_PROBLEM TO SOLVE_:
The expected output is the complete data, reproduced exactly.

_RECORDS FOR THIS EXERCISE_:
-- Opening Marker --
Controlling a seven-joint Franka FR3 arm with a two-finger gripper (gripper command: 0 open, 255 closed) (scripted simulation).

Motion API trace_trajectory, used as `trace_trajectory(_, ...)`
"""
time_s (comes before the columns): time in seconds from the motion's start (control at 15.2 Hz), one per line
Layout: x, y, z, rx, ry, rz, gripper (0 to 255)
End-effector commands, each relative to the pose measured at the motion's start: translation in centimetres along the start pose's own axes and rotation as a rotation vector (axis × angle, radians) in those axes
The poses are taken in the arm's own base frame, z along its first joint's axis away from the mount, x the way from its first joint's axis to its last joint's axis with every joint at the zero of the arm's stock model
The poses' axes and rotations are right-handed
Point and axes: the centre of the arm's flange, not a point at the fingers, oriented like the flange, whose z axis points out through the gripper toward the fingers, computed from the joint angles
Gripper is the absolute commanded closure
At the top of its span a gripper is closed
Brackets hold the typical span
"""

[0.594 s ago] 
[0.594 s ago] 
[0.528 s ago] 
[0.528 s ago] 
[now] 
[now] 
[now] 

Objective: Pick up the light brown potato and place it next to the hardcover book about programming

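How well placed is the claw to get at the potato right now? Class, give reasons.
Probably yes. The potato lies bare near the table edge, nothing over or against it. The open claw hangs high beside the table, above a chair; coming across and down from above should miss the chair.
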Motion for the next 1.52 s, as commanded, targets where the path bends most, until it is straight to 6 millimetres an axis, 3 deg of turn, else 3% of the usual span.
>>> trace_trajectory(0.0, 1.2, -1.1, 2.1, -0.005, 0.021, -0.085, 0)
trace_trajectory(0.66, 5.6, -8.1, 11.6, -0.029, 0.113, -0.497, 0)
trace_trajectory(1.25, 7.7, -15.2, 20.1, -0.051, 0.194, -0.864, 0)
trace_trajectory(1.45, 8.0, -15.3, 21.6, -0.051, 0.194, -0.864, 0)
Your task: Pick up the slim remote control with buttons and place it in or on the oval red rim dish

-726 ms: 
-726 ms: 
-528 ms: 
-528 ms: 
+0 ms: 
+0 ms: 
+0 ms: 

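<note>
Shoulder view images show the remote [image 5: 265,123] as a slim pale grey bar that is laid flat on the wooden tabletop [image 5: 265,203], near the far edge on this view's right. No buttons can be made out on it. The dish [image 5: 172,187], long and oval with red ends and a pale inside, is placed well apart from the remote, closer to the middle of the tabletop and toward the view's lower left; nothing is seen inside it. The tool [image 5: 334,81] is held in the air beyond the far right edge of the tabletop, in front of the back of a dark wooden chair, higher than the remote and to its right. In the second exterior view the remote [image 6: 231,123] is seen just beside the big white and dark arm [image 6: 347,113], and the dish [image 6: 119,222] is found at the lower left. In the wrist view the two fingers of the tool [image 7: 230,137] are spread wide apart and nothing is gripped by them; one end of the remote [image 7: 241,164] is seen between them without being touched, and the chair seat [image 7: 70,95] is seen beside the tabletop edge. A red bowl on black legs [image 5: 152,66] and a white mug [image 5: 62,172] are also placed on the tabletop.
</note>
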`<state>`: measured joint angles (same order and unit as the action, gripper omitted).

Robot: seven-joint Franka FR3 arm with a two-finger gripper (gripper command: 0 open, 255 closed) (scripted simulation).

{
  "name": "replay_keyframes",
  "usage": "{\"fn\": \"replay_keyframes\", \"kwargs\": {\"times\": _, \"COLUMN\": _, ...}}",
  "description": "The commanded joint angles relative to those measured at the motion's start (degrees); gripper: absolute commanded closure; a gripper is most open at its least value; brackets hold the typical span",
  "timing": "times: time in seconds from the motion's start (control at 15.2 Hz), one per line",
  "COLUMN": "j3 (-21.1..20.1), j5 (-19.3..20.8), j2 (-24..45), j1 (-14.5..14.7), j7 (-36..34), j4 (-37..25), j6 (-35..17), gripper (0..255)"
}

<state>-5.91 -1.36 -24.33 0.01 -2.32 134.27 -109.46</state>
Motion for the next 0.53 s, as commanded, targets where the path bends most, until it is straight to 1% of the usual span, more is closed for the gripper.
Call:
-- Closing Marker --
_SOLVED PROBLEM_:
Controlling a seven-joint Franka FR3 arm with a two-finger gripper (gripper command: 0 open, 255 closed) (scripted simulation).

Motion API trace_trajectory, used as `trace_trajectory(_, ...)`
"""
time_s (comes before the columns): time in seconds from the motion's start (control at 15.2 Hz), one per line
Layout: x, y, z, rx, ry, rz, gripper (0 to 255)
End-effector commands, each relative to the pose measured at the motion's start: translation in centimetres along the start pose's own axes and rotation as a rotation vector (axis × angle, radians) in those axes
The poses are taken in the arm's own base frame, z along its first joint's axis away from the mount, x the way from its first joint's axis to its last joint's axis with every joint at the zero of the arm's stock model
The poses' axes and rotations are right-handed
Point and axes: the centre of the arm's flange, not a point at the fingers, oriented like the flange, whose z axis points out through the gripper toward the fingers, computed from the joint angles
Gripper is the absolute commanded closure
At the top of its span a gripper is closed
Brackets hold the typical span
"""

[0.594 s ago] 
[0.594 s ago] 
[0.528 s ago] 
[0.528 s ago] 
[now] 
[now] 
[now] 

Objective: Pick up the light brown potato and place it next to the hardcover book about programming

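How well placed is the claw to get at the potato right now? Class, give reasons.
Probably yes. The potato lies bare near the table edge, nothing over or against it. The open claw hangs high beside the table, above a chair; coming across and down from above should miss the chair.
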Motion for the next 1.52 s, as commanded, targets where the path bends most, until it is straight to 6 millimetres an axis, 3 deg of turn, else 3% of the usual span.
>>> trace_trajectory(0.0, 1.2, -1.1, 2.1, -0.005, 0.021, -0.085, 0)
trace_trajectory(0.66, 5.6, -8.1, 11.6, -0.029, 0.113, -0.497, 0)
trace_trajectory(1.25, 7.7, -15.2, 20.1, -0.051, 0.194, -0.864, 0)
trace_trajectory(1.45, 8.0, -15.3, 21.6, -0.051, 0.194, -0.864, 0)
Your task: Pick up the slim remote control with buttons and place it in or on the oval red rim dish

-726 ms: 
-726 ms: 
-528 ms: 
-528 ms: 
+0 ms: 
+0 ms: 
+0 ms: 

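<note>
Shoulder view images show the remote [image 5: 265,123] as a slim pale grey bar that is laid flat on the wooden tabletop [image 5: 265,203], near the far edge on this view's right. No buttons can be made out on it. The dish [image 5: 172,187], long and oval with red ends and a pale inside, is placed well apart from the remote, closer to the middle of the tabletop and toward the view's lower left; nothing is seen inside it. The tool [image 5: 334,81] is held in the air beyond the far right edge of the tabletop, in front of the back of a dark wooden chair, higher than the remote and to its right. In the second exterior view the remote [image 6: 231,123] is seen just beside the big white and dark arm [image 6: 347,113], and the dish [image 6: 119,222] is found at the lower left. In the wrist view the two fingers of the tool [image 7: 230,137] are spread wide apart and nothing is gripped by them; one end of the remote [image 7: 241,164] is seen between them without being touched, and the chair seat [image 7: 70,95] is seen beside the tabletop edge. A red bowl on black legs [image 5: 152,66] and a white mug [image 5: 62,172] are also placed on the tabletop.
</note>
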`<state>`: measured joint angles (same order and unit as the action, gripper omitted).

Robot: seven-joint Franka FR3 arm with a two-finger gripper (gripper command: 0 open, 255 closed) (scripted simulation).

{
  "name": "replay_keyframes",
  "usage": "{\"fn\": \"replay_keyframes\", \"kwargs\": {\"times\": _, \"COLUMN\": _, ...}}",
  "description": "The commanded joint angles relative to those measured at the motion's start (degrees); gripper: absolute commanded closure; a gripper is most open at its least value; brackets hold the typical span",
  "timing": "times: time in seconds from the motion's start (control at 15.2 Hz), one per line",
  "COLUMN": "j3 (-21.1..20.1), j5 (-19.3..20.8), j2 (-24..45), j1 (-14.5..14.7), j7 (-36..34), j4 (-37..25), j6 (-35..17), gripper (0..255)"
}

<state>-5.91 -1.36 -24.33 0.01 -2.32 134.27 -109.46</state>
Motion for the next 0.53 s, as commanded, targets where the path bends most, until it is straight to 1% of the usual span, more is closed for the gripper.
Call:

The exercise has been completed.